Wednesday, December 23, 2009

31 Days

This time next month, I will be getting ready to go to Sundance. I'm kind of excited.

#3 My Perestroika (U.S. Documentary)
The Bolshevik revolution, the cold war, and the collapse of the Soviet Union defined the history of the twentieth century. With such a past, what does it mean to be Russian today? Robin Hessman's lovingly crafted documentary, My Perestroika, adopts the idea of the "everyman story," suggesting that the unheralded lives of the last generation of the Soviets to grow up behind the iron curtain hold the key to understanding the contradictions of modern Russia from the inside out. Crafted during five years of researching and shooting, and based on almost a decade of living in Russia in the 1990s, Hessman's film poetically interweaves an extraordinary trove of home movies, Soviet propaganda films, and intimate access to five schoolmates whose linked, but very different, histories offer a moving portrait of newly middle-class Russians living lives they could never have imagined when they were growing up.

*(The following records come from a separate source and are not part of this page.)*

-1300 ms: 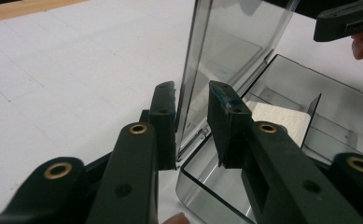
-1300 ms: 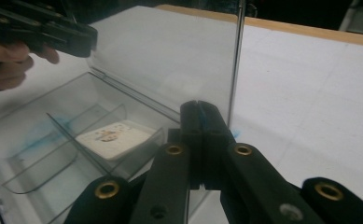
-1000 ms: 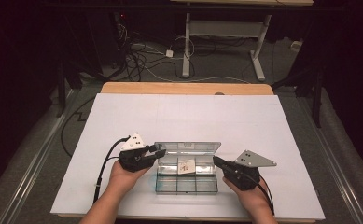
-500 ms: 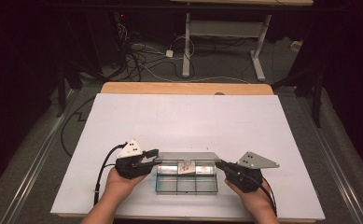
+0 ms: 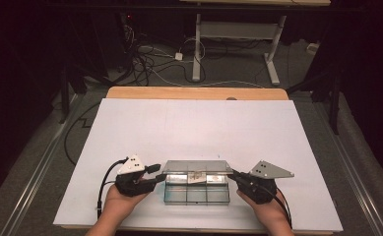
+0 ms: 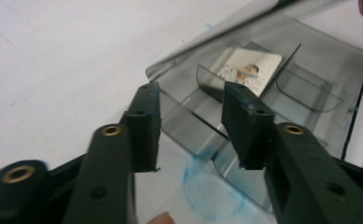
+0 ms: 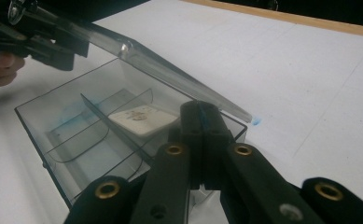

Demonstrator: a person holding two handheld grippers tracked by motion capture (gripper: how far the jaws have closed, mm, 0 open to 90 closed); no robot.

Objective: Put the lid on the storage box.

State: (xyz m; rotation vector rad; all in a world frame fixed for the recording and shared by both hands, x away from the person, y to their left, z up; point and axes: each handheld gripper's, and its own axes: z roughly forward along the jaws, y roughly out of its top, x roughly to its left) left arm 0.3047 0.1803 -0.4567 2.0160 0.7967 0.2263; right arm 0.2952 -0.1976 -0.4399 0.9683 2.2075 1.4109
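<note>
A: Nearest us, our left gripper shows two matte black jaws with brass-coloured rivets; they stand apart and have just been opening, with the near corner of the clear plastic box between them but no pad pressing on it.

B: And our right gripper? We see its jaws pressed flat together at the box's right edge; whether they pinch the thin wall there, we cannot tell.

A: The box itself sits on the white counter near its front edge, between our two hands. It is smoky, see-through, rectangular, split by thin straight and curved dividers into compartments.

B: In one back compartment lies a small square white tile with rounded corners and a faint print.

A: The hinged lid, flat and glossy, stands tilted over the back row.

B: Beyond, the counter's far edge shows a pale wooden strip, then tangled cables on the grey floor.
</note>
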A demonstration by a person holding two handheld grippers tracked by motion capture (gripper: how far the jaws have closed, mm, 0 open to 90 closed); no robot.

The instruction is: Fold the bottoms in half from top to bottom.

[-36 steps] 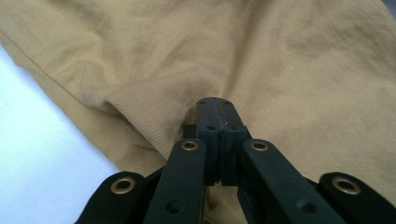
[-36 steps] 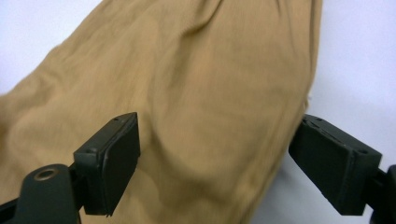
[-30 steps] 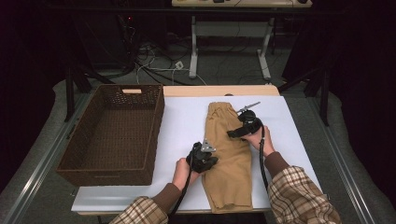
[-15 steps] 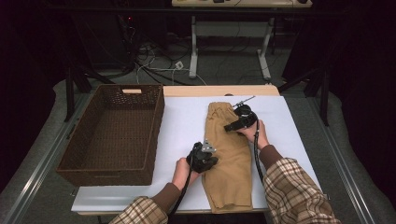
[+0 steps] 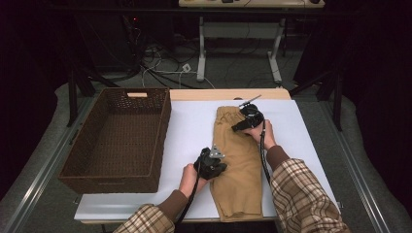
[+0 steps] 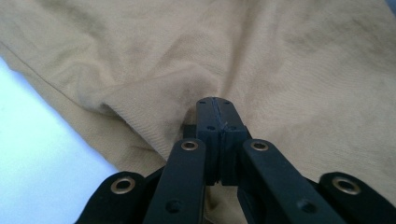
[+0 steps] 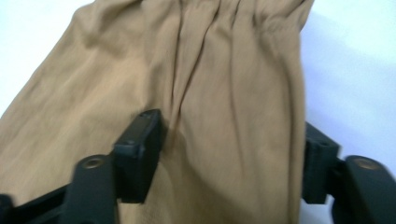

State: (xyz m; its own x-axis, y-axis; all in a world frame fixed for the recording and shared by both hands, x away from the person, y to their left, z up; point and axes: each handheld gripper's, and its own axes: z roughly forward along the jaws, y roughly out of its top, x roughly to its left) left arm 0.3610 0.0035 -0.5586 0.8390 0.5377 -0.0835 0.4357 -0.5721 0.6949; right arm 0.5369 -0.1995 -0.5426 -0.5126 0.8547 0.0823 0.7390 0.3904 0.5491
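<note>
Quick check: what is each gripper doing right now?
Left gripper: shut on a fold of the tan shorts.
Right gripper: open, fingers closing in astride the shorts' edge near the waistband, not yet pinching.

The tan trousers (image 5: pixel 238 165) lie flat on the white tabletop (image 5: pixel 189 126), folded lengthwise so one leg covers the other. They form a long narrow strip. The gathered waistband is at the far end and the leg hems are at the near edge of the tabletop. The cloth is soft and a little wrinkled. Near the left edge, about halfway along, a small fold of cloth (image 6: pixel 154 102) is pinched up. Pleats (image 7: pixel 219 56) run down from the waistband.
</note>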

This should be a really interesting film as it talks to Russians who have lived through significant time periods in Russia, but they are also events that affected the rest of the world. To have a life changed that dramatically in such a short period of time is remarkable and interesting, to say the least. I have a feeling it's going to be pretty raw footage and not much altered for the sake of the film. I'm really interested to hear about the experiences they had and how that has changed them.

I don't think I've seen a movie that could compare to the idea of the movie. If you have, let me know. I'd be interested in seeing one.